* _Task goal_:
From first line to last, write out the data precisely as shown.

* _Dataset content_:
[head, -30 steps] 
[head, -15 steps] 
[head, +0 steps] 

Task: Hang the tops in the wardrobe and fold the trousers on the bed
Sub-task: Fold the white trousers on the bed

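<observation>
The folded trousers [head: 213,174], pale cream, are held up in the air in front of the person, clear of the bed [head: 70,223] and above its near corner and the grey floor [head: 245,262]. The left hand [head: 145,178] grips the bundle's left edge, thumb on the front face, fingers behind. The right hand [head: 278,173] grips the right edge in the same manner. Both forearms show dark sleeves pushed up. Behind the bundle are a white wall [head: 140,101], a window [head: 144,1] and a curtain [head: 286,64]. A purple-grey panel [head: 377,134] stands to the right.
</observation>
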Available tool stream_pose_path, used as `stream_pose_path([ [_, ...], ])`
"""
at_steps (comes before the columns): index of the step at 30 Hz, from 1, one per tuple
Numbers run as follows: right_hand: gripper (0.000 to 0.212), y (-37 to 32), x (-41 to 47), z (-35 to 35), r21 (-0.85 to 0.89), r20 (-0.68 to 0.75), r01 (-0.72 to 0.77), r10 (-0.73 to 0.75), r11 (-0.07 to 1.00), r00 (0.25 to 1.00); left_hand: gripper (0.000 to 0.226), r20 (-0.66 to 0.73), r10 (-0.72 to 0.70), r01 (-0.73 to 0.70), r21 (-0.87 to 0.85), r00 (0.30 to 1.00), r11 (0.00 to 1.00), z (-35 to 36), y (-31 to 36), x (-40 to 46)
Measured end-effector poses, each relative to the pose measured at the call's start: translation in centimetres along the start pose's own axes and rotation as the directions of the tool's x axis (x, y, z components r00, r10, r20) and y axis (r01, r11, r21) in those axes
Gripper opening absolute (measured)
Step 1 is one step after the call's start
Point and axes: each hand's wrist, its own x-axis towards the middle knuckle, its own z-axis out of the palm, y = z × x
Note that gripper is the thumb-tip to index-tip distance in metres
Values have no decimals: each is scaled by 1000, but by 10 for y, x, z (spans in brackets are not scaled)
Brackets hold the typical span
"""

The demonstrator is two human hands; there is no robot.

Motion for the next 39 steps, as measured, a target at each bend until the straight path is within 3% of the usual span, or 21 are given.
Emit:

* _Answer to the problem_:
[head, -30 steps] 
[head, -15 steps] 
[head, +0 steps] 

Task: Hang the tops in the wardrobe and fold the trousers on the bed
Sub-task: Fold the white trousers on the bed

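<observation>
The folded trousers [head: 213,174], pale cream, are held up in the air in front of the person, clear of the bed [head: 70,223] and above its near corner and the grey floor [head: 245,262]. The left hand [head: 145,178] grips the bundle's left edge, thumb on the front face, fingers behind. The right hand [head: 278,173] grips the right edge in the same manner. Both forearms show dark sleeves pushed up. Behind the bundle are a white wall [head: 140,101], a window [head: 144,1] and a curtain [head: 286,64]. A purple-grey panel [head: 377,134] stands to the right.
</observation>
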Available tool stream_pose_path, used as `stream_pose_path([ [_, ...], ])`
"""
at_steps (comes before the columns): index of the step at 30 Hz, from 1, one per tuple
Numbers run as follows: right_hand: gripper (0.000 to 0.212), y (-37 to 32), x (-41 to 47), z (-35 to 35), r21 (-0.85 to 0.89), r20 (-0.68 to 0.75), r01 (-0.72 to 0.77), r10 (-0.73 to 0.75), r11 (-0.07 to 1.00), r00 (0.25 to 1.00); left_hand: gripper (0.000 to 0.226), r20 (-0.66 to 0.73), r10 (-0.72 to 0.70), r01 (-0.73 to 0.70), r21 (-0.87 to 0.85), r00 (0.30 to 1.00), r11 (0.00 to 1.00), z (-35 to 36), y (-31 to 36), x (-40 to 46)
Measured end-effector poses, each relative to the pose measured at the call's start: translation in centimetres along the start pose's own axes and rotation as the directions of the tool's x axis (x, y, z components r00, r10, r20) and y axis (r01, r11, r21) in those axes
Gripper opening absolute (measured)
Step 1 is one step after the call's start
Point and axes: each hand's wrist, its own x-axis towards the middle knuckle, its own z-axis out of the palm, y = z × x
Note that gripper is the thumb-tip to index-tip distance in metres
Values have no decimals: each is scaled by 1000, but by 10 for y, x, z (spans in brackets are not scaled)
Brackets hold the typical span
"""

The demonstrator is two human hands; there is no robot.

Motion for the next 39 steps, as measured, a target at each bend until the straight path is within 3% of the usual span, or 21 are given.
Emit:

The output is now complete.